El festival contó con el apoyo y la actuación de las músicas Claudia Puyó, Guadalupe Farías Gómez y Teresa Parodi. Esta última declaró: “El Gobierno de la Ciudad injuria a la cultura empezando porque la considera un mero entretenimiento sin pensar que el arte es parte fundamental de la construcción de un país. Estamos ante una de las batallas más profundas, la cultural”.
En este sentido, los artistas de la Sala Alberdi, del Centro Cultural San Martín, se manifestaron cortando la avenida Corrientes al 1500 antes de la apertura del 14° Festival Internacional de Cine de Derechos Humanos (DerHumALC), el pasado 23 de mayo.
Los trabajadores denunciaron que el Gobierno de la Ciudad busca convertir la Sala Alberdi en un salón para eventos empresariales como aquella vez que fue alquilada al empresario Andrés von Buch, amigo de Mauricio Macri, para su fiesta de cumpleaños.
Algunas consignas que acompañaron el corte fueron “No al desalojo ni al traslado”, “Que se vayan los patovas de Hernán Lombardi (Ministro de Cultura de la Ciudad) y Gabriela Ricardes (Directora General del Ccgsm)” y “No a la privatización de la cultura”.
Actualmente, la sala es administrada por una cooperativa conformada por artistas y cuenta con talleres y espectáculos “a la gorra”, abiertos a la comunidad.
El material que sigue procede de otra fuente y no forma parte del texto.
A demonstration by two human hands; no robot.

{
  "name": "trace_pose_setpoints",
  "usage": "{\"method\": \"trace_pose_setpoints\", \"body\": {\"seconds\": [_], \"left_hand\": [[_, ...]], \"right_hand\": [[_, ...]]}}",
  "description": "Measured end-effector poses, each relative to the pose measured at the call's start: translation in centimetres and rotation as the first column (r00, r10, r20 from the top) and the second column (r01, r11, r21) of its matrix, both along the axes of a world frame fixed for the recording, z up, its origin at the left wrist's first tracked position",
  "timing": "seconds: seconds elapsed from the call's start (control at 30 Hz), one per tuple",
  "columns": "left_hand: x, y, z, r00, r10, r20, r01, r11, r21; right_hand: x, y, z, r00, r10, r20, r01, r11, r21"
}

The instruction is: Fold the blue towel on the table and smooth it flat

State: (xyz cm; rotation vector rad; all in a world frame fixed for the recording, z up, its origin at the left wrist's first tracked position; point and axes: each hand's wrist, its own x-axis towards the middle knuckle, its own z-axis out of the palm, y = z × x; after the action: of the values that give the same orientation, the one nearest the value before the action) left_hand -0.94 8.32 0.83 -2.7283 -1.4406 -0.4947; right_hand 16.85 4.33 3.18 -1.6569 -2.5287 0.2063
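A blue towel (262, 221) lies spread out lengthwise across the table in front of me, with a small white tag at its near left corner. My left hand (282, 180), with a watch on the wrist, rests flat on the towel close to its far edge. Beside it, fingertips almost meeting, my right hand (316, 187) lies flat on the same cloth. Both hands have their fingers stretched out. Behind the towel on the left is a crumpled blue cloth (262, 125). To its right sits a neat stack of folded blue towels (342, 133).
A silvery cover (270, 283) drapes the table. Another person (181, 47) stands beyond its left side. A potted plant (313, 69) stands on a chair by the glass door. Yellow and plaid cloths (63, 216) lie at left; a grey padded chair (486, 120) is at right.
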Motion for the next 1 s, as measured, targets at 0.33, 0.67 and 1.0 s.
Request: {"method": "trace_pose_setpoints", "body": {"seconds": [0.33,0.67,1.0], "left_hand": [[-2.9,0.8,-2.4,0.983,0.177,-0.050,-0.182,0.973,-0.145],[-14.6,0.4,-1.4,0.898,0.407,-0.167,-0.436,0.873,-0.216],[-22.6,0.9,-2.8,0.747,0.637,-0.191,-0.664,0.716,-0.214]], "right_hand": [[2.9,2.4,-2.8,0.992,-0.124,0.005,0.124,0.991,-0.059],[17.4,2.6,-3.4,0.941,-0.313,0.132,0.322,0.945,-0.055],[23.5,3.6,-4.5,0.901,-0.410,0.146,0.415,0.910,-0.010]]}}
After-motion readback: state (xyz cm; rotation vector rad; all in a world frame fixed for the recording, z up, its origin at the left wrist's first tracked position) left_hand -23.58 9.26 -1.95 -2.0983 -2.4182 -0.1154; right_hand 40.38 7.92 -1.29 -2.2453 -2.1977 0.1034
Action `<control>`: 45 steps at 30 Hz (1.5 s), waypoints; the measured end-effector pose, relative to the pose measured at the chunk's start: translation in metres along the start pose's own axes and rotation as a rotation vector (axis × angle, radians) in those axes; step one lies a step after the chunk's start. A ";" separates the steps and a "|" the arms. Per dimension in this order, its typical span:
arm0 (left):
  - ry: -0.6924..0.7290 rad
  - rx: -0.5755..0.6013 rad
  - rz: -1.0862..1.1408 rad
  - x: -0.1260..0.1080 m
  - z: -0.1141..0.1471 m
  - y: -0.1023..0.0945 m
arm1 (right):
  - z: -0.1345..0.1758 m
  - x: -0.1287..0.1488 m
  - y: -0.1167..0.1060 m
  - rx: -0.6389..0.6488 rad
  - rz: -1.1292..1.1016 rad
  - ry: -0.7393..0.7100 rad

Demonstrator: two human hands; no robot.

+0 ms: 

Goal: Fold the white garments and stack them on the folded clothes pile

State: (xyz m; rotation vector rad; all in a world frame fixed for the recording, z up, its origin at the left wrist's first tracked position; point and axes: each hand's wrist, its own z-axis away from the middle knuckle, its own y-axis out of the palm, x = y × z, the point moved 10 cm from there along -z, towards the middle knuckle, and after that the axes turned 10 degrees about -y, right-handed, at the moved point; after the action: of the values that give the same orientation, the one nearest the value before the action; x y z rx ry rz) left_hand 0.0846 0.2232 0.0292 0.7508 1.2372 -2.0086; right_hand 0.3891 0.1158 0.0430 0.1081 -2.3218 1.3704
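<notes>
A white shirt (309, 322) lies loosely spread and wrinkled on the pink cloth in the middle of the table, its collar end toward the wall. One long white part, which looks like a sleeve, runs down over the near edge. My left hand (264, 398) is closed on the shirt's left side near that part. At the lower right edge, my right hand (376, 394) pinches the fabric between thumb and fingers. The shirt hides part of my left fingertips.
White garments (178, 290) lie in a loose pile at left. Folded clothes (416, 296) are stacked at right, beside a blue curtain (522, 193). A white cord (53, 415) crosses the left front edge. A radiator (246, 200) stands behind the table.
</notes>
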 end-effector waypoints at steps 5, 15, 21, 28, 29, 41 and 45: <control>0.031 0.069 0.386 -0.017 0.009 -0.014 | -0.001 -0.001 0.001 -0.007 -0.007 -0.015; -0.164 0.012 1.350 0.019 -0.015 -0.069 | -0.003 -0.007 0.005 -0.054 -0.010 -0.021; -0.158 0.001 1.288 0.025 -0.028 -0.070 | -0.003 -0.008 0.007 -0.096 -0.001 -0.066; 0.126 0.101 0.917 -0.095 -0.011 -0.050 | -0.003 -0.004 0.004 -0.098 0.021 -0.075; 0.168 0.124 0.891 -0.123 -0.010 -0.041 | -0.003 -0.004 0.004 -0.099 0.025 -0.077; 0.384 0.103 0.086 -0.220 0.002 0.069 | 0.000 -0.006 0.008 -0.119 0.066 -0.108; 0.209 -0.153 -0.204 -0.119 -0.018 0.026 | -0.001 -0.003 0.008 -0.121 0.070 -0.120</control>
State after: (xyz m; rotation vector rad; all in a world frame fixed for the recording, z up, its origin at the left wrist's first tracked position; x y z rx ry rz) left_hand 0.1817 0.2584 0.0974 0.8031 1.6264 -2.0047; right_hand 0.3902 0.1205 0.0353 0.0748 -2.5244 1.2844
Según las declaraciones de los trabajadores, la amenaza de desalojo obedece a la idea de refuncionalización del Gobierno de la Ciudad de Buenos Aires que recibió préstamos del Banco Interamericano de Desarrollo (BID) que obligan a dar prioridad al sector privado.
“Cerrar teatros y centros culturales es matar la producción. A los trabajadores de la cultura hay que darles las herramientas para que sus ideas puedan transformarse en proyectos sustentables. Hoy, el Gobierno de la Ciudad no está brindando ninguna posibilidad. Al contrario, las está quitando”, dijo Gustavo López, subsecretario de la Presidencia de la Nación, en comunicación con Miradas al Sur.
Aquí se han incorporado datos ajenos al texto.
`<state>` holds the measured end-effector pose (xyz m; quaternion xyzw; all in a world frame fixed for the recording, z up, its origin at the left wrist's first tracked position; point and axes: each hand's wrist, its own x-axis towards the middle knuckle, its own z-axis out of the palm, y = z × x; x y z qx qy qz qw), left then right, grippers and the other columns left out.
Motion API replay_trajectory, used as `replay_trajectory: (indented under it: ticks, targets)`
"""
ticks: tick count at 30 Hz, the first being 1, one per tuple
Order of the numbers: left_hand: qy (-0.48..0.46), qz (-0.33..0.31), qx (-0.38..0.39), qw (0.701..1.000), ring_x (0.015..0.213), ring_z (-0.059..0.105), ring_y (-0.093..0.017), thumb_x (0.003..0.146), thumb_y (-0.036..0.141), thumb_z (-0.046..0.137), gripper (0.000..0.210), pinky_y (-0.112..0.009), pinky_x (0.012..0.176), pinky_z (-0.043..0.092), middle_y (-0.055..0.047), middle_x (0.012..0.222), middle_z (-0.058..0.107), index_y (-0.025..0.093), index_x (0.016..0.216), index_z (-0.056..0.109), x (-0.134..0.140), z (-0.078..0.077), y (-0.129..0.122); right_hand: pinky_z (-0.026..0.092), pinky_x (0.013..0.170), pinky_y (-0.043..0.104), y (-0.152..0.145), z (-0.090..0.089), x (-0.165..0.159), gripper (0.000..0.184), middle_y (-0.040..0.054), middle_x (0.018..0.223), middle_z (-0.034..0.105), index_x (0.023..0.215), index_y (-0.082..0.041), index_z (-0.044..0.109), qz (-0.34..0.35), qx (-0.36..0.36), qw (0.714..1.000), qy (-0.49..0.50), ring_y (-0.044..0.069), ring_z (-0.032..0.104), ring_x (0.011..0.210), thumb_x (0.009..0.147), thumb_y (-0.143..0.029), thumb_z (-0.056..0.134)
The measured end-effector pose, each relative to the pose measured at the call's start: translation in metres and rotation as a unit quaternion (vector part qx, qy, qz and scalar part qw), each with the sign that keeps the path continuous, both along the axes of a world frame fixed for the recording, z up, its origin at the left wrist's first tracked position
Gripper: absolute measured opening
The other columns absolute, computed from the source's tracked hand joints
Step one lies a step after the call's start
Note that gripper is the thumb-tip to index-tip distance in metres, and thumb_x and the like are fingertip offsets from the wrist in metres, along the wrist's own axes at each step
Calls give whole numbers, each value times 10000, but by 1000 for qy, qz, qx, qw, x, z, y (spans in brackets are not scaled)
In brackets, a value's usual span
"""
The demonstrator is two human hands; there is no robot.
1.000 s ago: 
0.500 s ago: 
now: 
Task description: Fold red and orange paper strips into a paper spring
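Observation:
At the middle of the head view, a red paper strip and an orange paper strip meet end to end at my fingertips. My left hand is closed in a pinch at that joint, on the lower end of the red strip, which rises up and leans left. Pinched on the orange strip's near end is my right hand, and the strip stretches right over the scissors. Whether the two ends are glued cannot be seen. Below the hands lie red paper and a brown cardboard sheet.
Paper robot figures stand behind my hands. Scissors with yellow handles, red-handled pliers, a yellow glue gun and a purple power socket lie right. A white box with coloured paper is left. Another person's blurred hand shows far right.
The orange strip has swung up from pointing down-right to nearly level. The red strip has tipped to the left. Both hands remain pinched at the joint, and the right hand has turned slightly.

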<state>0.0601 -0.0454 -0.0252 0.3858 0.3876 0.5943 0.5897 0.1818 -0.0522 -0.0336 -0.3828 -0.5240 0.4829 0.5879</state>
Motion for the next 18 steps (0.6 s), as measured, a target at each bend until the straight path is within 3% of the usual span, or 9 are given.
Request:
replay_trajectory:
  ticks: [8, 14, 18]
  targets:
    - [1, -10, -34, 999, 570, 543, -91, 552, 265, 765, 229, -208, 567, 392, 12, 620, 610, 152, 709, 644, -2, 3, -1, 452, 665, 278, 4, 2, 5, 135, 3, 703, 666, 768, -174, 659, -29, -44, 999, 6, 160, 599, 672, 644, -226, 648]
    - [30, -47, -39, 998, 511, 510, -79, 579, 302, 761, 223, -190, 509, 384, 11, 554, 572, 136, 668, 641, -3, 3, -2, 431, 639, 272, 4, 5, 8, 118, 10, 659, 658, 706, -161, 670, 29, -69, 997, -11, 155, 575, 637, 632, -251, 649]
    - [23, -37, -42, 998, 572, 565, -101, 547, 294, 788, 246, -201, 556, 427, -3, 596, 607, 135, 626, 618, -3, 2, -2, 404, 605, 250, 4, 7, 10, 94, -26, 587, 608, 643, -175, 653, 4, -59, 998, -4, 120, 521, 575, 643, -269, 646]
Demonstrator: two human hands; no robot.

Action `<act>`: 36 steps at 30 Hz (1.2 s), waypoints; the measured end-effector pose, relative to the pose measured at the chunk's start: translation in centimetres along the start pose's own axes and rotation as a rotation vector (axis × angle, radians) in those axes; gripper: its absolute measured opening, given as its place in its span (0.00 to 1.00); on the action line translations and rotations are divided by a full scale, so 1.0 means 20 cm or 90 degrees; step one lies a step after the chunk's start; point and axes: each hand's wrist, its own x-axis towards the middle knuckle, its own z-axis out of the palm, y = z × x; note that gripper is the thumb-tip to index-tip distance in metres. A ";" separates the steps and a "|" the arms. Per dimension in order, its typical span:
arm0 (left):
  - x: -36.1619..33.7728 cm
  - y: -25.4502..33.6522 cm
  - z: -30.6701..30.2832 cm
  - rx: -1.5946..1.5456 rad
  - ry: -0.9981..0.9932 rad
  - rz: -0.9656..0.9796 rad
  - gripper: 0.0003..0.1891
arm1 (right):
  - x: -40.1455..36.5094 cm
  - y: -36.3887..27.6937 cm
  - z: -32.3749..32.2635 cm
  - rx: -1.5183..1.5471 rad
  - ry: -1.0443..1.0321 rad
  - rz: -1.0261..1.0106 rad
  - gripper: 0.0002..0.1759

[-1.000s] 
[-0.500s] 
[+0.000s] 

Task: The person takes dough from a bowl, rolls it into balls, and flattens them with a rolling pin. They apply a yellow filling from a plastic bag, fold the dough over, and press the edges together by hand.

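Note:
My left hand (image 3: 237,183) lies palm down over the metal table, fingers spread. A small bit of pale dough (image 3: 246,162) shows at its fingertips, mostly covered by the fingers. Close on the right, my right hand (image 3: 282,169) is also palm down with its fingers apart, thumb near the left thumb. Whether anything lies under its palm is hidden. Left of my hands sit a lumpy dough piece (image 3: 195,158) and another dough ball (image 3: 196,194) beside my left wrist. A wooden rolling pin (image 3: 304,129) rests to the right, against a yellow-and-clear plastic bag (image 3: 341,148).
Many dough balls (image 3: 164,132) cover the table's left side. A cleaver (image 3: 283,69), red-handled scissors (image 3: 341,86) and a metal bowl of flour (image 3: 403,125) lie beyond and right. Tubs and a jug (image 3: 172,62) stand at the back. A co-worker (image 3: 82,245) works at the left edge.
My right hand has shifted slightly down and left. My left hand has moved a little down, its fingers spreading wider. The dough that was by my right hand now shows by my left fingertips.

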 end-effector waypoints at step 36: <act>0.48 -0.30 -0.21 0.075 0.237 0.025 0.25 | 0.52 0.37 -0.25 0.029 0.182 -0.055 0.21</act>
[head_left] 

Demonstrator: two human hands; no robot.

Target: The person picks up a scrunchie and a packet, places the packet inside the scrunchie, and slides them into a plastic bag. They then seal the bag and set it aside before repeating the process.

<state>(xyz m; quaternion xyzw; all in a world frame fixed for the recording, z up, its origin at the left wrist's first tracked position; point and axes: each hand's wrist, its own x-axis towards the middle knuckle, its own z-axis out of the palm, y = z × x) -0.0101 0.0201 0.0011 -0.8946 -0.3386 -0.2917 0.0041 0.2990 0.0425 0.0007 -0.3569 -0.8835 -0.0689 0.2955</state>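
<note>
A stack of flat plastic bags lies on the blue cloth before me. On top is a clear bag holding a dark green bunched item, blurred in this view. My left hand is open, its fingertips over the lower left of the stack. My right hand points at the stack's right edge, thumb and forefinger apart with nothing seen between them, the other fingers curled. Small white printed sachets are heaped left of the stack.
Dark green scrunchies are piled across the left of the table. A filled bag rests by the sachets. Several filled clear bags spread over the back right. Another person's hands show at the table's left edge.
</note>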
Durante los cinco años de gestión macrista, el Gobierno de la Ciudad sólo se concentró en los megaeventos de los empresarios de la cultura y en la destrucción de las pequeñas expresiones.
La Secretaría de Cultura de la Ciudad posee una agencia gubernamental de control que, entre otros sectores, tiene un departamento que rastrea vía Facebook los eventos que los espacios culturales de los distintos barrios publican para luego mandar a sus inspectores y efectuar la visita.
Así es como los inspectores del Gobierno de la Ciudad llegaron a clausurar un centro cultural al son de un acta que decía: “Se constata la presencia de 20 personas leyendo poesía”. Y es que la legislación de la Ciudad no contempla la existencia de los centros culturales y todavía no hay novedades del proyecto de ley de habilitación de Centros Culturales y Sociales, que propone incorporar al Código de Habilitaciones y Verificaciones porteñas dicha categoría.
En el camino, también se destruyen espacios históricos como el Teatro Colón, la Sala Alberdi y el Programa Cultural en Barrios. Los talleres, espacios y subsidios para la cultura se recortan todos los días.